Datasets like this seem to work perfectly well and are often built by professional BI developers but these names are a mess – and this can cause a lot of problems later on.
This is an issue I’ve been moaning about for years, but I wanted to blog about it again because it’s just as important today for Power BI as it was ten years ago for Analysis Services. My advice is to make naming a top priority when you’re building a dataset. If you have already published your dataset it will be difficult to change the names you’ve used – if you do so, you risk breaking reports and calculations that you and other people have built on it – so this is something that should be dealt with as early in the development process as possible.
In my opinion there are three things to consider when naming a table, column or measure:
- You should use human-readable names rather than any kind of technical naming convention, with spaces where you would expect to have spaces and all vowels present. For example, that means having names like [Sales Amount] rather than [Sales_Amount] or [SlsAmt]; similarly, prefixes like “Dim” and “Fact” might make sense to you but won’t mean anything to your users.
- You should use the correct business terminology, the terminology that your users will know and understand, rather than just make up some names that seem appropriate. Your users might not understand what [Total Sales Value] is if the generally accepted term is [Net Sales Amount].
- The names you use should be consistent across all datasets that contain the same data. That means that if you have a table called Sales in one dataset it should be called Sales in every other dataset that you build from the same data source, not Transactions, FactSales or something else.
This advice might be controversial to some people, especially those with a database background, but to me designing a dataset is more like designing a user interface rather than designing a database. Indeed the consequences of a dataset with no thought put into naming are similar to the consequences of a poor user interface:
- If your end users don’t understand what your report is trying to show, what’s the point of even building a report?
- Reuse of datasets is a good thing and ideally any dataset you build should be easy for other people to build reports from. If those other people don’t understand what the names of your tables, columns and measures mean they won’t be able to build new Power BI reports from your dataset using Live connections or use Analyze in Excel.

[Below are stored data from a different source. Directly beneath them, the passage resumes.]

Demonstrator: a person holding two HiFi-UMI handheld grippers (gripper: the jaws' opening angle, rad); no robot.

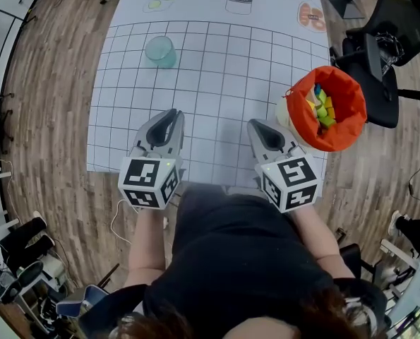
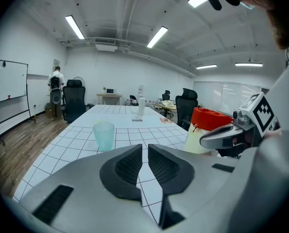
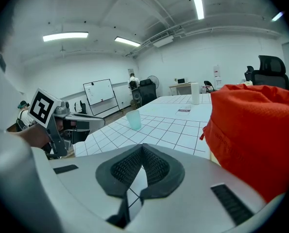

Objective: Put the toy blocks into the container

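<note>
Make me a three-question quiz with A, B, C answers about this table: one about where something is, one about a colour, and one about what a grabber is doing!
1. Where are the colourful toy blocks?
A. on the floor
B. stacked in a tower on a chair
C. inside the orange fabric bag

2. What colour is the see-through plastic cup?
A. red
B. pale green
C. black

3. How are the fingers of the right gripper?
A. shut, nothing between them
B. wide open
C. shut on a block

Answers: 1 C, the head view shows them in the bag's mouth; 2 B, every view shows it pale green; 3 A, the pads meet with nothing between.
</note>
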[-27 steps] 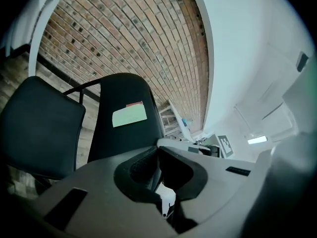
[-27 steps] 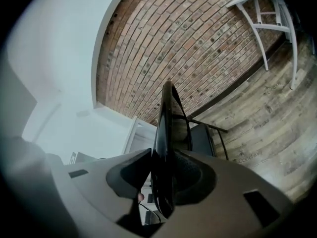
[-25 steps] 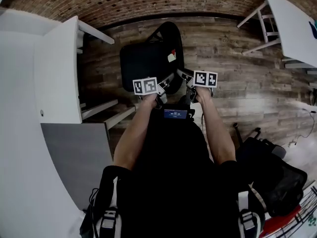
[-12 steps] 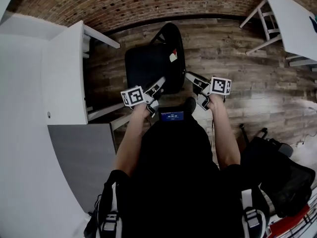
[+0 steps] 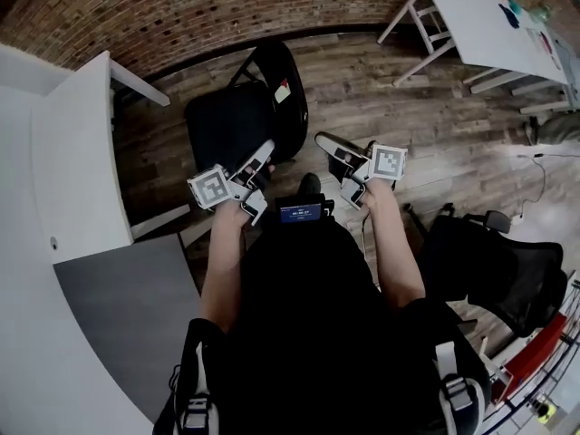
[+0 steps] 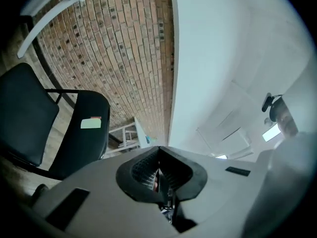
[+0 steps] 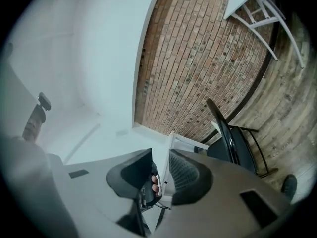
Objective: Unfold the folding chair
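Black padded folding chair (image 5: 231, 125) stands opened on the wood-plank floor (image 5: 390, 107), at the floor's edge along the brick wall (image 5: 181, 7). Seat flat and level; rounded backrest upright, pale tag on it. Left gripper (image 5: 264, 152): ribbed dark pads pressed together, nothing between. Right gripper (image 5: 326, 141): jaws apart, gap empty. Both tongs clear of the chair, on its near side.

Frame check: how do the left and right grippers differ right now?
The left gripper has its jaws pressed together, while the right gripper has its jaws apart with a clear gap. In the head view the left gripper angles up-right and the right gripper angles up-left. Shared: both are empty, both aim toward the folding chair, and neither touches it.
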A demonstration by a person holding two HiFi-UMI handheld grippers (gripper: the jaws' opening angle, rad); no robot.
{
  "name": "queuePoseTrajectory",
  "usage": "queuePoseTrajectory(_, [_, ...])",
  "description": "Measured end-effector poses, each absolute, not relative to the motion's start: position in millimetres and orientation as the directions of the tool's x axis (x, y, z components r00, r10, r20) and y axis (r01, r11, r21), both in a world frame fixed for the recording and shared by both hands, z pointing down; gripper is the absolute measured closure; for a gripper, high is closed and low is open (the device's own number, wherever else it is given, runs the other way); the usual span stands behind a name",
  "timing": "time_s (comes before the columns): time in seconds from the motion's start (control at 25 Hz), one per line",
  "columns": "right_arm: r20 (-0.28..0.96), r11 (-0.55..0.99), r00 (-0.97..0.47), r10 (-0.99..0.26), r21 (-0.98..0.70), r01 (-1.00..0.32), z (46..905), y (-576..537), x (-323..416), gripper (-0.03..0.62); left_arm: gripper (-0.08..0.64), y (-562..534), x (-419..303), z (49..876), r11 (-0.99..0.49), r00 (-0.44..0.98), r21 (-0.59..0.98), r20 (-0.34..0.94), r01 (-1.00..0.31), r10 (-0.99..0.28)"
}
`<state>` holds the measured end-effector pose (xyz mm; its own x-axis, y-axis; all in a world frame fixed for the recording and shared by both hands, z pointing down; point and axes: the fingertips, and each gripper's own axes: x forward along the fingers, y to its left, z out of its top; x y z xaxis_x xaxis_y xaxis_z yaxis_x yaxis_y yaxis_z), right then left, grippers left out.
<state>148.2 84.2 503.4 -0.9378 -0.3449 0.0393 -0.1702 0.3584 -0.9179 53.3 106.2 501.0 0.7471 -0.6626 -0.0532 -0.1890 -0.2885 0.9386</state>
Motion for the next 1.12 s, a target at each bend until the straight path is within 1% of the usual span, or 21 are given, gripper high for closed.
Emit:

- It’s not just other people who are building reports from your dataset that you need to think about. If you want to use the new visual personalisation feature or Q&A then you’ll only be able to if your end users can understand the names you’ve used.
- Even if you’re the only person building datasets and reports in your organisation, you owe it to yourself to make your code as readable as possible and to save yourself the effort of having to rename columns and measures when you use them in a visual.
That’s enough ranting for now. Good naming is only one part of good data modelling but it’s something that’s too often neglected!